Larger viewing angle, 160º compared to LCD 40º & rear projection 120º. (Allows a larger audience to be able to view the image reproduction)
No projection throw distance limitations.
Brighter & able to tolerate higher ambient lighting. More accurate & distortion free images. (As plasma screens are flat, unlike the curve found with standard televisions, this eliminates the edge distortion that can occur on curved screens).
Universal Display Capability. (Most plasma models are able to accept video format. Typically they will include composite video (NTSC & SECAM), S-video & component video inputs, plus one or more RGB inputs to connect to a computer).
Digital technology.
Unaffected by magnetism. (Unlike conventional CRT displays, plasma screens do not use electron beams and so can be placed near loud speakers with out suffering any distortion).
Thin Profile to save on space - 3-6.5 inches thickness
Free standing or wall/ceiling mountable

Compared to CRT
Clearer sharper image.
Uniform brightness across the whole screen (no faded edges). (A CRT television will have what is known as a hotspot, where the picture is at its brightness, and then will fade out the nearer to the edge).
Flicker free images.
Consumes less power (some come with an ECO-mode).

Compared to LCD
Brighter viewing angle.
Better colour quality.
Higher contrast ratio.
Better picture.

What do I need?
Plasma screens from any manufacturer can be connected to a video source (VCR), TV, DVD player, satellite system or a computer.
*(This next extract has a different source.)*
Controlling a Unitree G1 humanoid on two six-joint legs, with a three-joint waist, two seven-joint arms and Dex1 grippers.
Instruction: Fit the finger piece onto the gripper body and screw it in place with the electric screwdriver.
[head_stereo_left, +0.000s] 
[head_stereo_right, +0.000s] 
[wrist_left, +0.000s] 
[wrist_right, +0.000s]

Most plasma screens don't have a built in TV tuner so for a terrestrial TV signal, a connection to VCR is required.
You can connect more than one device to a plasma screen at any one time so you can swap between a PowerPoint presentation and a video clip using the plasma screen's remote control. Switch boxes are also available that allow several computers to connect to a plasma screen at once. On the switch box is a button for each input computer, which when pressed, will show that computer's display on the plasma screen.
Some plasma screens also have split-screen and picture-in-picture options. This can be used to display multiple video clips or presentations on the same screen at the same time.

How long will they last?
This varies considerably between manufacturers but usually from 20,000 to 30,000 hours. After this time the plasma screen will only be at around half the original brightness. If you used your plasma screen for 5 hours a day every day it would last over 10 years.
At the end of the plasma screen's life, the screen will be very dull and you will need to replace the plasma screen with a new one. This is one advantage plasma screens have over LCD projectors, which have a bulb life of usually 2,000 hours before replacement.